Given a genome and a corresponding GFF3 file, calculate various statistics on the coding regions (or extract them).

Current output is a tsv, with bed-like first four columns (i.e. sequence ID, attribute Parent ID, start, end...).

GC percent, GC skew, AT percent, and AC skew are calculated for each:

  • raw CDS (or spliced CDS) (GC)
  • four(six)-fold degenerate sites from the CDS (GC4)
  • third codon position for each codon in the CDS (GC3)

gff-stats can also extract CDS/spliced CDS as a nucleotide or protein string to a fasta file (see below).

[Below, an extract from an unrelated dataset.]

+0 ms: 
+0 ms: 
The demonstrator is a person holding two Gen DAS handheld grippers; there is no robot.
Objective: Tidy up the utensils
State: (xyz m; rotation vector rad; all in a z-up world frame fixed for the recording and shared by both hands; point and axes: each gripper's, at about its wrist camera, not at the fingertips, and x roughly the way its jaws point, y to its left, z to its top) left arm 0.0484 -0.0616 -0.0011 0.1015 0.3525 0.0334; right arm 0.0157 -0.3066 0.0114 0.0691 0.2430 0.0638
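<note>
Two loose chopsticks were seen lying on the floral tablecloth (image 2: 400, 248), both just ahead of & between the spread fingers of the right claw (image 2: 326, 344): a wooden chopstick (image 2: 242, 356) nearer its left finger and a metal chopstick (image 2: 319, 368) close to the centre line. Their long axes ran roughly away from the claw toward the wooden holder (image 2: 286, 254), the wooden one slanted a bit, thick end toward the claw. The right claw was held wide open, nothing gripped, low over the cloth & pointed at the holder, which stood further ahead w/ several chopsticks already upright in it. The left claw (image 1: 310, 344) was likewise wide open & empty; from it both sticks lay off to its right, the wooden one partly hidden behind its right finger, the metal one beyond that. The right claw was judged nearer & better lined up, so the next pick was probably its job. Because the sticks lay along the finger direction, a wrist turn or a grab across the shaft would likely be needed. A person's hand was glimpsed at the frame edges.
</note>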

Note this functionality is also provided by gffread (see below). gffread may be faster as it indexes the fasta for quick random access.

Note: gff-stats requires the length of coding sequences of a given transcript to add up to a value divisible by three. In case any transcripts violate this assumption, they can be filtered out with the following script before running gff-stats:


Building requires Rust.

git clone
cd gff-stats
cargo build --release
# ./target/release/gff-stats is the executable
# or
cargo install --path .
# to put gff-stats in your path


### gff-stats -h

GFF(3) stats 0.2.2
Max Brown <[email protected]>
Extract GFF3 regions from a reference fasta and compute statistics on them.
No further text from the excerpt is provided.